魯粛が死んだ。孫権は、從事中郎をつとめる彭城の嚴畯を、魯粛に代えようとした。だが厳畯は、涙を流して、軍事職をイヤがった。孫権は、左護軍・虎威將軍の呂蒙を、陸口においた。呂蒙は、漢昌太守をかねた。兵たちは、厳畯の謙譲をほめた。

魯粛とおなじ、徐州出身の厳畯から、呂蒙へ。この人事については、じっくり考えなければならない。ぼくは、孫権が君主権力をかためる過程だと思ってます。

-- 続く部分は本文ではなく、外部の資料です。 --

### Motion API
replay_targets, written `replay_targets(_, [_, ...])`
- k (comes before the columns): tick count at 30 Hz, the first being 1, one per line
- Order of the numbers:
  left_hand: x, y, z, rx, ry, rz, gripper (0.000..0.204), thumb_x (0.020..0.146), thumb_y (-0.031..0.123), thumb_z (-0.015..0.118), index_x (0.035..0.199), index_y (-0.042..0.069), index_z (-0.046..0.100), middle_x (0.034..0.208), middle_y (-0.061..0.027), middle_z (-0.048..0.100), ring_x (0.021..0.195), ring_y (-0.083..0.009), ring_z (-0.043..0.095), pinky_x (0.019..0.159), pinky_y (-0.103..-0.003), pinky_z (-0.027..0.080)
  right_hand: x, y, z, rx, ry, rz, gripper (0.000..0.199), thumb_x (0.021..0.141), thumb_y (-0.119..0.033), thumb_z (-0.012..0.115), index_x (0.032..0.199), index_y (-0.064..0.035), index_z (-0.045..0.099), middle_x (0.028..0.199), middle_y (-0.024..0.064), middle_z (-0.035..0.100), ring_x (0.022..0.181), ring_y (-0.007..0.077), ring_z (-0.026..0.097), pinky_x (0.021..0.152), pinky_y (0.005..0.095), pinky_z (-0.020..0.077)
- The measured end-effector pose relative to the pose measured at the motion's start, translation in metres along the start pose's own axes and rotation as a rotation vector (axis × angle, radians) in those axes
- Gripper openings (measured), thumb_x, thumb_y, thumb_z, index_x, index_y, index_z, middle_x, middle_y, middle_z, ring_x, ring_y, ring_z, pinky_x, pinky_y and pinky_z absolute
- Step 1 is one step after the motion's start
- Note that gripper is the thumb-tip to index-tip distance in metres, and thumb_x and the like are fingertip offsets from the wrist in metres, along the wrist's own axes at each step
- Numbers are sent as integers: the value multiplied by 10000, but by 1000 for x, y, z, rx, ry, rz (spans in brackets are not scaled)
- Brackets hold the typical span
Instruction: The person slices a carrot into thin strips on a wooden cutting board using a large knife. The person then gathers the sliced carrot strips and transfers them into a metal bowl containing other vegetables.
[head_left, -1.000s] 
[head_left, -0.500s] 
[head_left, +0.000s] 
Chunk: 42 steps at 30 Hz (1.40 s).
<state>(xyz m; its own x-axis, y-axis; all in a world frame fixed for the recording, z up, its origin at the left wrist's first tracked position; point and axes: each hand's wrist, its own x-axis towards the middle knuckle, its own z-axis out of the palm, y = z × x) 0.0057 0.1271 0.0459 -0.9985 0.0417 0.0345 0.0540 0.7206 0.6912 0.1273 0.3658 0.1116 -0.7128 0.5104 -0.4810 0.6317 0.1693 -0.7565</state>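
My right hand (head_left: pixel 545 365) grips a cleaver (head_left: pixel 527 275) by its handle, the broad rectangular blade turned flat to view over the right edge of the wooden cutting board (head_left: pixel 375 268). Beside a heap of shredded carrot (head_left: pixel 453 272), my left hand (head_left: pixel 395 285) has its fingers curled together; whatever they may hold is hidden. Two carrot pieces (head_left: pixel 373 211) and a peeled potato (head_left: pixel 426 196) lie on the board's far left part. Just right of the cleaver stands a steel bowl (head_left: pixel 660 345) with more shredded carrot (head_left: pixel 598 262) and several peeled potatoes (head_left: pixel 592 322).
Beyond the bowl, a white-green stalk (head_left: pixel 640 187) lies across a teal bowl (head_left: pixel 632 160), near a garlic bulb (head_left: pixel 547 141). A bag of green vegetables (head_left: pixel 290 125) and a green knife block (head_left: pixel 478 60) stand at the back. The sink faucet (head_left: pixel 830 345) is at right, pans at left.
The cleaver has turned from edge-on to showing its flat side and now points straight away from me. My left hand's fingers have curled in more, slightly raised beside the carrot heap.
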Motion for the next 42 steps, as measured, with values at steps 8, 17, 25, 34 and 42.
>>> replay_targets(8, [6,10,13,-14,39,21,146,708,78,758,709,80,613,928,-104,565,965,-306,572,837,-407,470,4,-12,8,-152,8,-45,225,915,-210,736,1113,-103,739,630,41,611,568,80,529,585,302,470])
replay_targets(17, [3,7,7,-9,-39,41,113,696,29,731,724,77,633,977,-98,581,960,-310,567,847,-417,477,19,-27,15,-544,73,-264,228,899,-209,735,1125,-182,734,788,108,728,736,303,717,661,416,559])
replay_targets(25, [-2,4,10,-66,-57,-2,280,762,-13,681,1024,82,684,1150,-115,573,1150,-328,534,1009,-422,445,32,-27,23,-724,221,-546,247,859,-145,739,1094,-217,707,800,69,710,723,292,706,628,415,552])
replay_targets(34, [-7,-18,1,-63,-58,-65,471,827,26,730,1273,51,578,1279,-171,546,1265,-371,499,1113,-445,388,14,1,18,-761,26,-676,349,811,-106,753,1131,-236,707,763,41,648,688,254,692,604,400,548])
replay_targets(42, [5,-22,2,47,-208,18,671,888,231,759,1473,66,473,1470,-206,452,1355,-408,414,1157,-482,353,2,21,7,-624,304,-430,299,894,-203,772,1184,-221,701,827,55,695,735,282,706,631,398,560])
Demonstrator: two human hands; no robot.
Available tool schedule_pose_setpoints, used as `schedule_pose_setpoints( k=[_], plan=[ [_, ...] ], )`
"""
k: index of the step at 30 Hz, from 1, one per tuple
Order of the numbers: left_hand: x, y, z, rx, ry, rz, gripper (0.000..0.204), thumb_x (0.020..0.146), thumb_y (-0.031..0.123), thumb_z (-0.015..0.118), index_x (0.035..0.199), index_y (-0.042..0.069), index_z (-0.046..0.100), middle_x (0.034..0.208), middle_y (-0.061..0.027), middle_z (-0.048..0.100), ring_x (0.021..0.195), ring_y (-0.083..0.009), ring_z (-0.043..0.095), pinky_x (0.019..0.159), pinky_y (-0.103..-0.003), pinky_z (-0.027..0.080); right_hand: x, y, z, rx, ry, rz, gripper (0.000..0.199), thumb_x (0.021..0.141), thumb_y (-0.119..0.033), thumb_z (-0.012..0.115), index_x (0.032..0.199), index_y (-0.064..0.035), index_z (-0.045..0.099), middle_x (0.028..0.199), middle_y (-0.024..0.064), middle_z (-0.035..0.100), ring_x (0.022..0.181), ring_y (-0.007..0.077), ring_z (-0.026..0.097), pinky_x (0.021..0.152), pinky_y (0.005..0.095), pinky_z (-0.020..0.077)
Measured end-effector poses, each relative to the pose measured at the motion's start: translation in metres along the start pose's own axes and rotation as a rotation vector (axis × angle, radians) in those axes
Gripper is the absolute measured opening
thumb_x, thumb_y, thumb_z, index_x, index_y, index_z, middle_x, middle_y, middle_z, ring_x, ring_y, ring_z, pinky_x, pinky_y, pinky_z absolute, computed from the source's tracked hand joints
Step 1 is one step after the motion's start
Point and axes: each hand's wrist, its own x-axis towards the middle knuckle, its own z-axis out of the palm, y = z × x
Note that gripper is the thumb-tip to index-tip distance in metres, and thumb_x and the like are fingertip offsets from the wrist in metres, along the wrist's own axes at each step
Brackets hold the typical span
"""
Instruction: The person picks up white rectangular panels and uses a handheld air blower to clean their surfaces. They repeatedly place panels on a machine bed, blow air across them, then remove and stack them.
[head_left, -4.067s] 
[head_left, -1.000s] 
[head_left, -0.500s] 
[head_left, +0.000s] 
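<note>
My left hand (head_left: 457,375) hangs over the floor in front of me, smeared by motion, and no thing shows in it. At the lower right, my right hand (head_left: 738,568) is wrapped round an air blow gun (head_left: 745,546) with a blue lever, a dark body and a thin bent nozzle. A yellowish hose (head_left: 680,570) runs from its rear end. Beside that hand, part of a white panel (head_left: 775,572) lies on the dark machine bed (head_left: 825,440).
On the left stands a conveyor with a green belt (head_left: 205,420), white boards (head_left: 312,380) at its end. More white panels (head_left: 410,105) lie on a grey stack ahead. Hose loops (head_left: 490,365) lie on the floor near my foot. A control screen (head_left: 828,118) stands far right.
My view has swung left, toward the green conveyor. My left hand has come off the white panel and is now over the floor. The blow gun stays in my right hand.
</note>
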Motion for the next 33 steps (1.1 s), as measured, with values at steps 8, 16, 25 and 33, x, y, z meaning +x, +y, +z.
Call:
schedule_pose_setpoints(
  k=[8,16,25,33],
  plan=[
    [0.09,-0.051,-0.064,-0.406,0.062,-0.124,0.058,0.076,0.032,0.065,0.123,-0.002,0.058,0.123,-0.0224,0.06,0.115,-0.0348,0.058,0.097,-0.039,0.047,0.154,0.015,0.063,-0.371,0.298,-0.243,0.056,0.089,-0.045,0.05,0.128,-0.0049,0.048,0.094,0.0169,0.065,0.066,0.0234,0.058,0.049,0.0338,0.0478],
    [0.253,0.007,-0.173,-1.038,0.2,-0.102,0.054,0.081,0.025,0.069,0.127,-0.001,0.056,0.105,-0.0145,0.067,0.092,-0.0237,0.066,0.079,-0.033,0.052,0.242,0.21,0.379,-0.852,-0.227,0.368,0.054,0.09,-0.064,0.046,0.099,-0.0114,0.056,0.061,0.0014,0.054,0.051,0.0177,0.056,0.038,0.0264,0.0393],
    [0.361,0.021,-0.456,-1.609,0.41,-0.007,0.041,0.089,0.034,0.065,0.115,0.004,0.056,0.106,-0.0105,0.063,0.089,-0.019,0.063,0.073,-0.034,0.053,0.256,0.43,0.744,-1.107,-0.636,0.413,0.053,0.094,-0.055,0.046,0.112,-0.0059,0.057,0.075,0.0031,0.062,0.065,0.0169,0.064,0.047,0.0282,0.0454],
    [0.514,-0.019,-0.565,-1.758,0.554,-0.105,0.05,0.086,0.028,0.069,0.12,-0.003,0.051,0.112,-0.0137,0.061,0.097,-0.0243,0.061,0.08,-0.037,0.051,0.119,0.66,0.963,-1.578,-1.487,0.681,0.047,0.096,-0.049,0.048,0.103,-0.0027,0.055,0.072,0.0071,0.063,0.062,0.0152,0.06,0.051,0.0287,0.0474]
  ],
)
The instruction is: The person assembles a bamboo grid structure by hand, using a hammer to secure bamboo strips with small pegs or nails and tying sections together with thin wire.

定威校尉吳郡陸遜言於孫權曰:「方今克敵寧亂,非眾不濟;而山寇舊惡,依阻深 地。夫腹心未平,難以圖遠,可大部伍,取其精銳。」權從之,以為帳下右都督。會丹 楊賊帥費棧作亂,扇動山越。權命遜討棧,破之。遂部伍東三郡,強者為兵,羸者補戶, 得精卒數萬人。宿惡蕩除,所過肅清,還屯蕪湖。會稽太守淳於式表「遜枉取民人,愁 擾所在。」遜後詣都,言次,稱式佳吏。權曰:「式白君,而君薦之,何也?」遜對曰: 「式意欲養民,是以白遜。若遜復毀式以亂聖聽,不可長也。」權曰:「此誠長者之事, 顧人不能為耳。」

定威校尉をつとめる吳郡の陸遜は、孫権にいった。
「山越を平定しましょう」


魏王操使丞相長史王必典兵督許中事。時關羽強盛,京兆金禕睹漢祚將移,乃與少 府耿紀、司直韋晃、太醫令吉本、本子邈、邈弟穆等謀殺必,挾天子以攻魏,南引關羽 為援。

曹操は、丞相長史の王必に、典兵督許中事。??
ときに関羽が強盛だ。関羽を引き入れて、曹操をたおすクーデターがあった。クーデターをしたのは、京兆の金禕、少 府の耿紀、司直の韋晃、太醫令の吉本、吉本の子・吉邈、吉邈の弟・吉穆らだ。101110

魯粛が死んだのと同時に、諸葛亮の戦略が発動。劉備が法正に勧められ、漢中に進出。関羽が、金禕や耿紀とつながり、許都でクーデター。このタイミングの一致は、なにかウラがあるのか?